Cancer-associated cachexia (CAC) is a syndrome characterized by skeletal muscle atrophy, and the underlying mechanisms are still unclear. Recent research studies have shed light on a noteworthy link between mitochondrial dynamics and muscle physiology. In the present study, we investigate the role of dynamin-related protein 1 (DRP1), a pivotal factor of mitochondrial dynamics, in myotube atrophy during cancer-associated cachexia.


Seventy-six surgical patients, including gastrointestinal tumor and benign disease, were enrolled in the study and divided to three groups: control, non-cachexia, and cancer-associated cachexia. Demographic data were collected. Their rectus abdominis samples were acquired intraoperatively. Muscle fiber size, markers of ubiquitin proteasome system (UPS), mitochondrial ultrastructure, and markers of mitochondrial function and dynamics were assayed. A cachexia model in vitro was established via coculturing a C2C12 myotube with media from C26 colon cancer cells. A specific DRP1 inhibitor, Mdivi-1, and a lentivirus of DRP1 knockdown/overexpression were used to regulate the expression of DRP1. Muscle diameter, mitochondrial morphology, mass, reactive oxygen species (ROS), membrane potential, and markers of UPS, mitochondrial function, and dynamics were determined.


Patients of cachexia suffered from a conspicuous worsened nutrition status and muscle loss compared to patients of other groups. Severe mitochondrial swelling and enlarged area were observed, and partial alterations in mitochondrial function were found in muscle. Analysis of mitochondrial dynamics indicated an upregulation of phosphorylated DRP1 at the ser616 site. In vitro, cancer media resulted in the atrophy of myotube. This was accompanied with a prominent unbalance of mitochondrial dynamics, as well as enhanced mitochondrial ROS and decreased mitochondrial function and membrane potential. However, certain concentrations of Mdivi-1 and DRP1 knockdown rebalanced the mitochondrial dynamics, mitigating this negative phenotype caused by cachexia. Moreover, overexpression of DRP1 aggravated these phenomena.
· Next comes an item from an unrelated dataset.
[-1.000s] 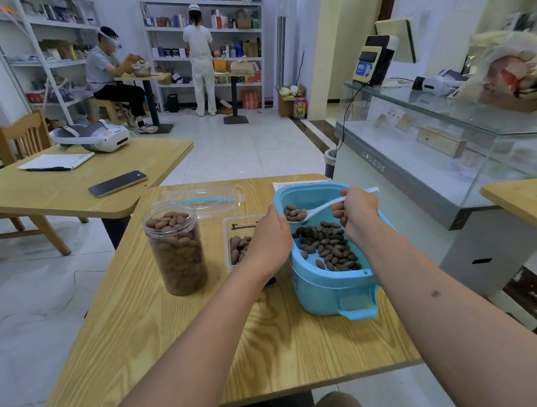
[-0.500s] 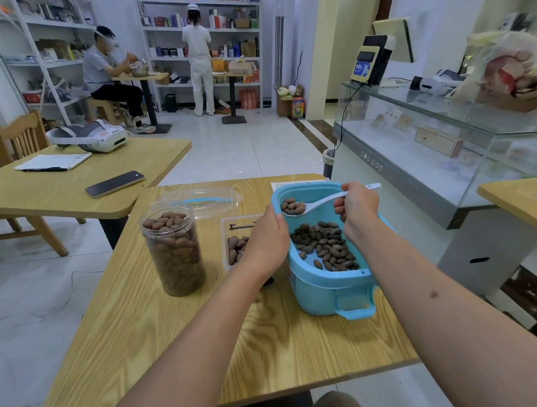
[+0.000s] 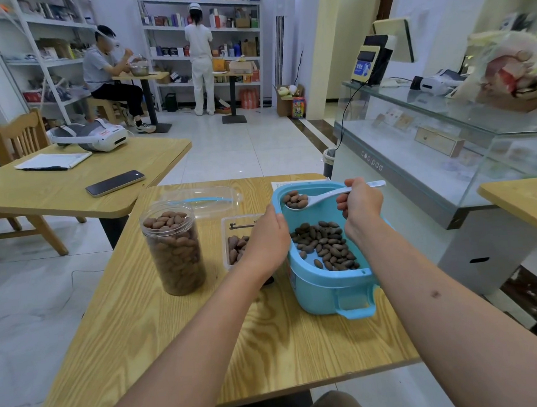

In clinical patients, cachexia induces abnormal mitochondrial changes and possible fission activation for the atrophied muscle. Our cachexia model in vitro further demonstrates that unbalanced mitochondrial dynamics contributes to this atrophy and mitochondrial impairment, and rebuilding the balance by regulating of DRP1 could ameliorate these alterations.